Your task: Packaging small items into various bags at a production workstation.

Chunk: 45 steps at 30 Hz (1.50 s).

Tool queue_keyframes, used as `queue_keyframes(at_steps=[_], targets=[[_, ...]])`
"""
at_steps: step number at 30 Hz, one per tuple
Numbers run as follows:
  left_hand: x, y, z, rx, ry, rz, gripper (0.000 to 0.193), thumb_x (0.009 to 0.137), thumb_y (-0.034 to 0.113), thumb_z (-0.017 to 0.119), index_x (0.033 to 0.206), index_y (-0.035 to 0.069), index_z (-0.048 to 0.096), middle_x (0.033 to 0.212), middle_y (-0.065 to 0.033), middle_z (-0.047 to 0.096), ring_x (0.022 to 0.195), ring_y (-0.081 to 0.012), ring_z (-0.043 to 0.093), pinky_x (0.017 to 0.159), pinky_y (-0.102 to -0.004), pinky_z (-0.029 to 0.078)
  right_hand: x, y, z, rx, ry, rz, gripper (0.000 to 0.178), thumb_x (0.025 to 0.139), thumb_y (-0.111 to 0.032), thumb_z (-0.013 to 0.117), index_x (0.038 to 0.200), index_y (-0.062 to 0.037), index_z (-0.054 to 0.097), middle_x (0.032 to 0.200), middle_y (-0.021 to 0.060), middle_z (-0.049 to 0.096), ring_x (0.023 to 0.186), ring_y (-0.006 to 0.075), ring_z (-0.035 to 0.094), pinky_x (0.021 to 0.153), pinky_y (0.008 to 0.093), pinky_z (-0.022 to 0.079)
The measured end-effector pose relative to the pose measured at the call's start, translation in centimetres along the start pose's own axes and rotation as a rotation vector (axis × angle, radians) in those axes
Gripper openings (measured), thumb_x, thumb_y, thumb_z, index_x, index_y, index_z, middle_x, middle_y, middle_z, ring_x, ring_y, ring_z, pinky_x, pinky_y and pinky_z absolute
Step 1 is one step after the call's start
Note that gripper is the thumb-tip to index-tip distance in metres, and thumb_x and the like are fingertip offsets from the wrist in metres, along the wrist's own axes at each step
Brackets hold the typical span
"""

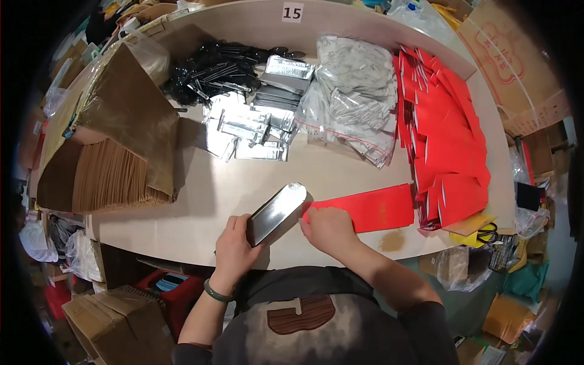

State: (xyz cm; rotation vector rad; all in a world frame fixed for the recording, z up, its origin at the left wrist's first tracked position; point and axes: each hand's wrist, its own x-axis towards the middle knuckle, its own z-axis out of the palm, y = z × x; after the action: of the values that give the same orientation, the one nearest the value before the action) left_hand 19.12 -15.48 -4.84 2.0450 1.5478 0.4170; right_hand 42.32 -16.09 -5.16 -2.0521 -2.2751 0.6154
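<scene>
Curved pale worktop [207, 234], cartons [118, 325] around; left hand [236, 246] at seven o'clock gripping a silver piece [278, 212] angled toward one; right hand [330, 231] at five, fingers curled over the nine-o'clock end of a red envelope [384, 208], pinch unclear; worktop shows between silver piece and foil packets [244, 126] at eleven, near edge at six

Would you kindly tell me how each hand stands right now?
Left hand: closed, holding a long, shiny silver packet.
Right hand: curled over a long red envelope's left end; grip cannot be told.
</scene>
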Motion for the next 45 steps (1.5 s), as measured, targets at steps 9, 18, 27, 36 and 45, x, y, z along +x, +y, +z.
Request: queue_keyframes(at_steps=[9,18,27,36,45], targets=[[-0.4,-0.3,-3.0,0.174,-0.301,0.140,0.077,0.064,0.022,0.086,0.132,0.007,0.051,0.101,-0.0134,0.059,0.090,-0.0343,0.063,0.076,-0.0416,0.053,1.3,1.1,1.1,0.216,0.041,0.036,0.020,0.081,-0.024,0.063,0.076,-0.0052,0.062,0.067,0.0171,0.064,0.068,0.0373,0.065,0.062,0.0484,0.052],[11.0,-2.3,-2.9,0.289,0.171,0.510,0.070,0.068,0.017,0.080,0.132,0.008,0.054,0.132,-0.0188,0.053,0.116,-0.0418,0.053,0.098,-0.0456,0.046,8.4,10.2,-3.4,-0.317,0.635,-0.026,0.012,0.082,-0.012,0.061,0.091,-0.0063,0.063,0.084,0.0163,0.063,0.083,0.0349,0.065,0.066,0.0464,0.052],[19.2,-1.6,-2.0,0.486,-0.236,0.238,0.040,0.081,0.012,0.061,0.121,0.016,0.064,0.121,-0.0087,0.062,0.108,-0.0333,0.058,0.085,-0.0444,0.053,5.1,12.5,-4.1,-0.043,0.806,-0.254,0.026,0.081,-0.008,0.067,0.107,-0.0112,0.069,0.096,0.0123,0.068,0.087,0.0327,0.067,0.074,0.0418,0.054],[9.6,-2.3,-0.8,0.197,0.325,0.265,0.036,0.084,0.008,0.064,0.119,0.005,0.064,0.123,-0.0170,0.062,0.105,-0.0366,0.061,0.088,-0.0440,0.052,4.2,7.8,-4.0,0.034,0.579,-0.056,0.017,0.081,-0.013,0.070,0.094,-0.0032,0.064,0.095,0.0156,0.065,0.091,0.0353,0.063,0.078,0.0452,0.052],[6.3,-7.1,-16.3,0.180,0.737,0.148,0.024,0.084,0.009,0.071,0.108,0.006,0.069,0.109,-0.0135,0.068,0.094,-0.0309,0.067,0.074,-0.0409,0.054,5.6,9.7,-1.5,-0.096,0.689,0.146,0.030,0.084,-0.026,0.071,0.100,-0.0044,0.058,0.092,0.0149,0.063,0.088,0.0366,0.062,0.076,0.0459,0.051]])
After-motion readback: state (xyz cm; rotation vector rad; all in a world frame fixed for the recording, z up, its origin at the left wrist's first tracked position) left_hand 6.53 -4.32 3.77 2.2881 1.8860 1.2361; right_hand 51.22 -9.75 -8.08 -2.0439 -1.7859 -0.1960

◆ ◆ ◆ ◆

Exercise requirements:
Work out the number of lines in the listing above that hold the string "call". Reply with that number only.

Result for this task:
2